In total, 2,064 patients were newly diagnosed with PCa between 2007 and 2012 in Chang Gung Memorial Hospital. Of these, 90 patients were found to have PSA >1,000 (range 1,003–23,126, mean 3,323) ng/mL at initial PCa diagnosis. Median age at this diagnosis was 74 (range 52–95) years. Mean follow-up period was 19.1 (0.3–72.7) months. The Gleason scores (GS) were ≥7 in all patients, of which 92.3% had GS of 8–10. Clinical staging with MRI or CT revealed all tumors were stage IV. Of the 70 patients for whom bone scan study was available, 62 patients (88.6%) were rated a score 3 or 4, indicative of bone metastasis (P<0.001; Table 1). The overall incidence of SRE, acute myocardial infarction, or stroke was rare (2/88; Table 2).

Table 1 Patient characteristics
Notes: Bone scan score 1: benign lesion; score 2: equivocal lesion; score 3: possible malignancy; score 4: high probability of malignancy.
Abbreviation: PSA, prostate specific antigen.

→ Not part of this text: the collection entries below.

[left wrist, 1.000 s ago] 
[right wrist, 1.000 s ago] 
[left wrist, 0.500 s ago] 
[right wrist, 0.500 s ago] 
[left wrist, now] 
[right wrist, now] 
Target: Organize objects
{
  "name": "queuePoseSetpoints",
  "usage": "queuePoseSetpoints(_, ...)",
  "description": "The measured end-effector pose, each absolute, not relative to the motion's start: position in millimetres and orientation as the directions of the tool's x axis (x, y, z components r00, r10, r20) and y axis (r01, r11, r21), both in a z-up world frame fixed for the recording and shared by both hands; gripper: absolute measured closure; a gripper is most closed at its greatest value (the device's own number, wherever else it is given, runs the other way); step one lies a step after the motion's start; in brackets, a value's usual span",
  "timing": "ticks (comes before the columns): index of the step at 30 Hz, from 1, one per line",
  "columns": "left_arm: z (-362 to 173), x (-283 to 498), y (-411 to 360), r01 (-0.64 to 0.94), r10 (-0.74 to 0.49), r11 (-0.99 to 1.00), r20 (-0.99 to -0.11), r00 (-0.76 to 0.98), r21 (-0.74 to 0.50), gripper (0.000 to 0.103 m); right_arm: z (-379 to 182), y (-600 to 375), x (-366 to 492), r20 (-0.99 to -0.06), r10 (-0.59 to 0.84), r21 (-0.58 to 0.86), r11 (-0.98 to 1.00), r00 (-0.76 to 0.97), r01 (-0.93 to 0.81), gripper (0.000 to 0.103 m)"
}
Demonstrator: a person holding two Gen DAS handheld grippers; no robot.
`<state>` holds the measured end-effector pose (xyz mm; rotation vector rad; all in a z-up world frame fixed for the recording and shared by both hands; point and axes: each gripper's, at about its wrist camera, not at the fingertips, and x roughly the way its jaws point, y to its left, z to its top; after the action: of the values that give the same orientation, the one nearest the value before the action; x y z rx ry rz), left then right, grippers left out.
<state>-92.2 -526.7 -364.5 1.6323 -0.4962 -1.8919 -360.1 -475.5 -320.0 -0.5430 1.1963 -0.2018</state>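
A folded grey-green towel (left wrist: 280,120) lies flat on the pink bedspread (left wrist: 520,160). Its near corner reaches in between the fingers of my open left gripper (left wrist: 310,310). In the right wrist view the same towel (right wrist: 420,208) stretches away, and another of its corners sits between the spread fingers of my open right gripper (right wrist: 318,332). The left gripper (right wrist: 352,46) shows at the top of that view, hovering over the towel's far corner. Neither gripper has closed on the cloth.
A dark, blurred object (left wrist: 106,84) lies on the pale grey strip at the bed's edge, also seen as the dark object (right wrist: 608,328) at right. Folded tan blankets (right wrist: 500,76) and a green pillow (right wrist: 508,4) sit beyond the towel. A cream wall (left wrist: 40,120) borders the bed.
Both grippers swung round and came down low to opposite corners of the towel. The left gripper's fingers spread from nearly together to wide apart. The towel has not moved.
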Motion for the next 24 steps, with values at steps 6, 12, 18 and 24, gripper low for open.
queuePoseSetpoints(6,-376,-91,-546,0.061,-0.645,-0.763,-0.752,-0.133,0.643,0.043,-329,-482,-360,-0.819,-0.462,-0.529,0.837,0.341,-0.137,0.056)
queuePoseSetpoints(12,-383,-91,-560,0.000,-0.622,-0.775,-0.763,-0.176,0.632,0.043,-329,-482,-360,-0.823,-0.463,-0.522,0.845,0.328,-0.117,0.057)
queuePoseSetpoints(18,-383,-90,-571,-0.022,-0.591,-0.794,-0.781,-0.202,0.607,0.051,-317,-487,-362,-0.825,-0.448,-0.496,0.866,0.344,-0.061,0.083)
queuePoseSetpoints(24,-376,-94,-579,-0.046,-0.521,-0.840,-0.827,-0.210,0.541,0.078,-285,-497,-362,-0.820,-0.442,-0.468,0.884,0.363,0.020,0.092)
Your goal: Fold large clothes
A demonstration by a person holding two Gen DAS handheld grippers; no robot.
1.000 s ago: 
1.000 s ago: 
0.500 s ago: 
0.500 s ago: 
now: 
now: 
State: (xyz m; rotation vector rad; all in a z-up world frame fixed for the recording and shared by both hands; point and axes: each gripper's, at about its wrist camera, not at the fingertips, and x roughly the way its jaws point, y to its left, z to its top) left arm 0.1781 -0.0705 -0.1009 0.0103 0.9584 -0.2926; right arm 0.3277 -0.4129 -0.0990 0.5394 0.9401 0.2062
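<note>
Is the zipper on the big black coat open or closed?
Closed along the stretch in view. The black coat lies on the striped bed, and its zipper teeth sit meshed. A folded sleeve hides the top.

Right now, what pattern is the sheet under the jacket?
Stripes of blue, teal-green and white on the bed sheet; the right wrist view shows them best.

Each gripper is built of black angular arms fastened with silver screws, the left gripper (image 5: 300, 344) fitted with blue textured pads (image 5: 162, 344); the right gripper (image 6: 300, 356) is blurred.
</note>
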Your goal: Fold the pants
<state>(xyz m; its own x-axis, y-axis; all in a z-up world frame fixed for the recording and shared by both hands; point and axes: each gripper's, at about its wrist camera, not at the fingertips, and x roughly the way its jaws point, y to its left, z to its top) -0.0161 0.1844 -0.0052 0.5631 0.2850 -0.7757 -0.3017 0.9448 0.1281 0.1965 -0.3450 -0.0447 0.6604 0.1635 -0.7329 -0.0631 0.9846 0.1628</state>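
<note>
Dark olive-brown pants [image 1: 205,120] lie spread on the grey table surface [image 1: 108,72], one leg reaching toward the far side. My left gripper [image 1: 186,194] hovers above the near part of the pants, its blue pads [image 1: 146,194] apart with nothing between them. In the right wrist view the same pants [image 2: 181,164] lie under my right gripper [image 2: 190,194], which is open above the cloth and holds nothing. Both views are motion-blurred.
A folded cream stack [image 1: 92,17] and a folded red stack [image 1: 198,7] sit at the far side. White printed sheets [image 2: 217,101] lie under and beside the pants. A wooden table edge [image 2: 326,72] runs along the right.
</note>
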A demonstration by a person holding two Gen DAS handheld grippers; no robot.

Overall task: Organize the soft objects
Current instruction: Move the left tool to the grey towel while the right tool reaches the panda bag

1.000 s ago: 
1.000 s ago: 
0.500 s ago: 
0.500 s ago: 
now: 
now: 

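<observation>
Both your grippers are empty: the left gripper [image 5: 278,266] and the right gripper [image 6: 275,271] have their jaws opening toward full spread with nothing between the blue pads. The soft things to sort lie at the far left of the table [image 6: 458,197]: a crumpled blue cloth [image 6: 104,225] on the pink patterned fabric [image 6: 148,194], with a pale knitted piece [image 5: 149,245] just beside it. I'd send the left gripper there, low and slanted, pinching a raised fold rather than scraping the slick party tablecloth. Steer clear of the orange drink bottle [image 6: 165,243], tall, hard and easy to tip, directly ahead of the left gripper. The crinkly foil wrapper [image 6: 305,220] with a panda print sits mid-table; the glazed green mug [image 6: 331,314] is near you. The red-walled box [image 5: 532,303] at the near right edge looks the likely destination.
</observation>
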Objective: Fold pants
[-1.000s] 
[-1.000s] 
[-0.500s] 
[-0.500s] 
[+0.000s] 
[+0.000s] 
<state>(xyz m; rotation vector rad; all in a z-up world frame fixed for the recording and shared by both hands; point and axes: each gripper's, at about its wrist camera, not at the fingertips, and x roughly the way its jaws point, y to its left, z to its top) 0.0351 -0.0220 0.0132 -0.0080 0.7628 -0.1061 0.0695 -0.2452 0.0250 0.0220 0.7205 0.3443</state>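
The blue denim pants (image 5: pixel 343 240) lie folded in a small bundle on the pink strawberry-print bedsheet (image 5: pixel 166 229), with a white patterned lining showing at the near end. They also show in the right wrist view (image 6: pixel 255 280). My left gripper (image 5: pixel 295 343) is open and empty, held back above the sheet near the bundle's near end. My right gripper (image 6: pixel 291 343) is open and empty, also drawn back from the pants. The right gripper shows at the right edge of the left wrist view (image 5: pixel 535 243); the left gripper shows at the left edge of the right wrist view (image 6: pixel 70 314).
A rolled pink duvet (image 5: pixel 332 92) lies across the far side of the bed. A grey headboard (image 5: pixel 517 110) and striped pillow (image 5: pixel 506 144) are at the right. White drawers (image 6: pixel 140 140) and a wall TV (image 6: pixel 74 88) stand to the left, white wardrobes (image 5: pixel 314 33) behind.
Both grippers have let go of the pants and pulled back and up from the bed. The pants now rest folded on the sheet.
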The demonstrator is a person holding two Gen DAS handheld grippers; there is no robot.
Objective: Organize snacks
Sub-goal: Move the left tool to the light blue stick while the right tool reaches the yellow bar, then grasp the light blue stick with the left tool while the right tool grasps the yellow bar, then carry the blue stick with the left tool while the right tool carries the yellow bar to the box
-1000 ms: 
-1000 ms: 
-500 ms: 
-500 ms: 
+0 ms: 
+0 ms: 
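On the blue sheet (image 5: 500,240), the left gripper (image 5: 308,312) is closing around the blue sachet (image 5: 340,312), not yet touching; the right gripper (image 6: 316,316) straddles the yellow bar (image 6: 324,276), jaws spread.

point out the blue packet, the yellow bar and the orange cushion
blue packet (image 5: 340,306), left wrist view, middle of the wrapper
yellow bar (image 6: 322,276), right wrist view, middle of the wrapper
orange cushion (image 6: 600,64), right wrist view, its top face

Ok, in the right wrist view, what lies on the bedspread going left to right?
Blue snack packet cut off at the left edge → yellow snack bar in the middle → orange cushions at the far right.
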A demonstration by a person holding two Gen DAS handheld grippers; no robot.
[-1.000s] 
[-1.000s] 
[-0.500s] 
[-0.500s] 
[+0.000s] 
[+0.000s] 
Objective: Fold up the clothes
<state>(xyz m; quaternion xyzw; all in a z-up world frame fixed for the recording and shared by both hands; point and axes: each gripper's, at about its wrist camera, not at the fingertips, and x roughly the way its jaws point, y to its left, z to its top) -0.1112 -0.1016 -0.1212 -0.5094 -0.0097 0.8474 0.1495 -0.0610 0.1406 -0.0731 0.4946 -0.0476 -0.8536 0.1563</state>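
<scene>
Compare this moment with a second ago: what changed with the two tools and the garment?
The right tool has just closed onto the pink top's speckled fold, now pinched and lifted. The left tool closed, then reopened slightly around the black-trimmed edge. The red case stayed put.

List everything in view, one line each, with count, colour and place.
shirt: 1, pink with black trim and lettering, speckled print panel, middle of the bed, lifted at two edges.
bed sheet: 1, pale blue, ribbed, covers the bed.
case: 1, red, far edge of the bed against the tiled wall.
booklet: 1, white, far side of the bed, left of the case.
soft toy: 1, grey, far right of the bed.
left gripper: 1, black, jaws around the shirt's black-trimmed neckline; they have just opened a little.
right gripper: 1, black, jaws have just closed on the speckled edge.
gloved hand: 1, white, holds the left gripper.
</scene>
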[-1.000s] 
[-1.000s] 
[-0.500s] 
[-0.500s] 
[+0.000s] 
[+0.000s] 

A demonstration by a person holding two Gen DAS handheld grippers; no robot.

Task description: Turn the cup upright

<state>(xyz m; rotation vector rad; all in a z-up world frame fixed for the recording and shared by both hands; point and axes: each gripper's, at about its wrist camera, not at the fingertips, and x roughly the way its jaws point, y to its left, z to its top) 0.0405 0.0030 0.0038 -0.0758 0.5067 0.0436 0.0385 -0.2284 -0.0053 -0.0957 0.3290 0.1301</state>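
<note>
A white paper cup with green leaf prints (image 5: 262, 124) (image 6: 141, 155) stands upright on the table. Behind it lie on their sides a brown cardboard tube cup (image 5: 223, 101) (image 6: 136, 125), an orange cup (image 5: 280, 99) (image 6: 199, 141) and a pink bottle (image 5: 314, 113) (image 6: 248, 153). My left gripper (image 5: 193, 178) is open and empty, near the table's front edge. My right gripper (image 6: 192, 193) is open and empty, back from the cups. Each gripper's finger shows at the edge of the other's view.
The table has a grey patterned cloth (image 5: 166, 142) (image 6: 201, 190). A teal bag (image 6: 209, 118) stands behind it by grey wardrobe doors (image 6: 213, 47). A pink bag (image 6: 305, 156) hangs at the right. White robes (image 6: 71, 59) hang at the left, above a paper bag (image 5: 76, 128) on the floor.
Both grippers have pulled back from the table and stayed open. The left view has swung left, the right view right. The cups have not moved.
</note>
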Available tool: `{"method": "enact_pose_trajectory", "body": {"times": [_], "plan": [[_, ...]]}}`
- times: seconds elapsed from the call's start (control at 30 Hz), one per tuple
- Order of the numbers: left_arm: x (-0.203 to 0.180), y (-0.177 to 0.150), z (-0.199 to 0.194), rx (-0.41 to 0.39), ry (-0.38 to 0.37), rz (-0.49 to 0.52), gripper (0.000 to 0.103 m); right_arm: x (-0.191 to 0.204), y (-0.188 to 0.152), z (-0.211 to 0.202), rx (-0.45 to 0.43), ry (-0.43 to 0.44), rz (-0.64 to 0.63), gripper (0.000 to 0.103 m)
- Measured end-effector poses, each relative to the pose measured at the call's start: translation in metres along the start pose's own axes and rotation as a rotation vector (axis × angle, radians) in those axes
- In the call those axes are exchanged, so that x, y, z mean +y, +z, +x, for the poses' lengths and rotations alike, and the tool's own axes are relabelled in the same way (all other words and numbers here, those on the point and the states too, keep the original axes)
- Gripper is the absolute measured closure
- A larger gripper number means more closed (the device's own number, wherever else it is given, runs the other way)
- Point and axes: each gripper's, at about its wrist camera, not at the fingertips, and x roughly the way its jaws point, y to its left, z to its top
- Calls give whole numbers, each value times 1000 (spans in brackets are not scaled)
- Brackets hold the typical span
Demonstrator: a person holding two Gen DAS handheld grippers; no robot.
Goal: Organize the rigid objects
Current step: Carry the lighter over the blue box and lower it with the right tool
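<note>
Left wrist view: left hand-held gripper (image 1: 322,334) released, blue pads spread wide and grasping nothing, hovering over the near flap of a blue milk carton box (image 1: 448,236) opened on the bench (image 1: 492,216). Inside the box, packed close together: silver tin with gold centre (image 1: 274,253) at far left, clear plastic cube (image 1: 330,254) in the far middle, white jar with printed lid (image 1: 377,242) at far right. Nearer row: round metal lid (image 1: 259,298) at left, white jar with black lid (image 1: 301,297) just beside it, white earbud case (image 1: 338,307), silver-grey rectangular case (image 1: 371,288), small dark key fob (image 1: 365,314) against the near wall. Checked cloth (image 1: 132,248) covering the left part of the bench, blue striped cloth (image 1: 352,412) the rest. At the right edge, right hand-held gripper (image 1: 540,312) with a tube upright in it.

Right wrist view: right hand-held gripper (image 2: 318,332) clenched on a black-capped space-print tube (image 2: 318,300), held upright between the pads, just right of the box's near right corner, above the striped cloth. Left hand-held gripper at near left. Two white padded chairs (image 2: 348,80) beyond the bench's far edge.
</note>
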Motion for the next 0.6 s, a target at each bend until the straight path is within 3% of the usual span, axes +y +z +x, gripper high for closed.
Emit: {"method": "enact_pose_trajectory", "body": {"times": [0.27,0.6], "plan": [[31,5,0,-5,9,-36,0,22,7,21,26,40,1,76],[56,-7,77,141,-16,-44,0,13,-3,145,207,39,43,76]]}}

Table 2 Comparison of patient characteristics and outcomes with or without orchiectomy
Notes: *Denotes prompt orchiectomy in <6 months following PCa diagnosis. **Denotes medical castration or delayed orchiectomy, ≥6 months after PCa diagnosis.
Abbreviations: iPSA, initial prostate specific antigen; mths, months; SRE, skeletal-related events.

Age group

The majority of patients in this study cohort were 65 to 79 years old (55/90, 61%). Although the old-age group (≥80 years, n=23, 26%) and the young age group (<65 years, n=12, 13%) had fewer numbers as compared to the middle age group (age 65–79, n=55, 61%), the difference in incidence was not statistically significant (P=0.123; Table 1). In the young age group, all 12 patients survived throughout the follow-up periods. Kaplan–Meier analysis revealed significant difference in survival (P<0.001; Figure 1).

Figure 1 Survival difference in three age groups.

iPSA quartile comparison

The lower quartile of iPSA had a mean of 1,126.9 ng/mL (N=22, range 1,003–1,311 ng/mL), as compared to the mean of 7,743.4 ng/mL (N=22, range 4,169–23,126 ng/mL) in the higher quartile iPSA group. Kaplan–Meier analysis revealed no significant difference in survival (P=0.568; Figure 2).

Figure 2 Survival difference between lower and higher quartiles of iPSA.
Abbreviation: iPSA, initial prostate specific antigen.

Treatment options

As treatment options at this group of patients were relatively limited, androgen deprivation might have been the only choice at this stage. Treatment options included surgical excision of bilateral testes or regular LHRH agonist injection every 4 weeks or every 12 weeks according to standard pharmaceutical preparation. Oral antiandrogen was routinely administered for complete androgen deprivation. The decision of orchiectomy or regular LHRH agonist injection was the choice of patients after thorough discussion with physicians. In this study cohort, 46 patients (51.1%) underwent orchiectomy within 6 months after diagnosis, and 44 patients were treated with medical castration. Chi-square analysis revealed that patients with higher iPSA were likely to undergo orchiectomy (P=0.041; Figure 3). The median follow-up period in the orchiectomy group was 16.2 months (1.3–72.7), in contrast to 9.1 months (0.3–70.5) in those without orchiectomy within 6 months of diagnosis (P=0.004; Table 2). Kaplan–Meier analysis revealed survival benefit in the group who underwent orchiectomy (P<0.001; Figure 4).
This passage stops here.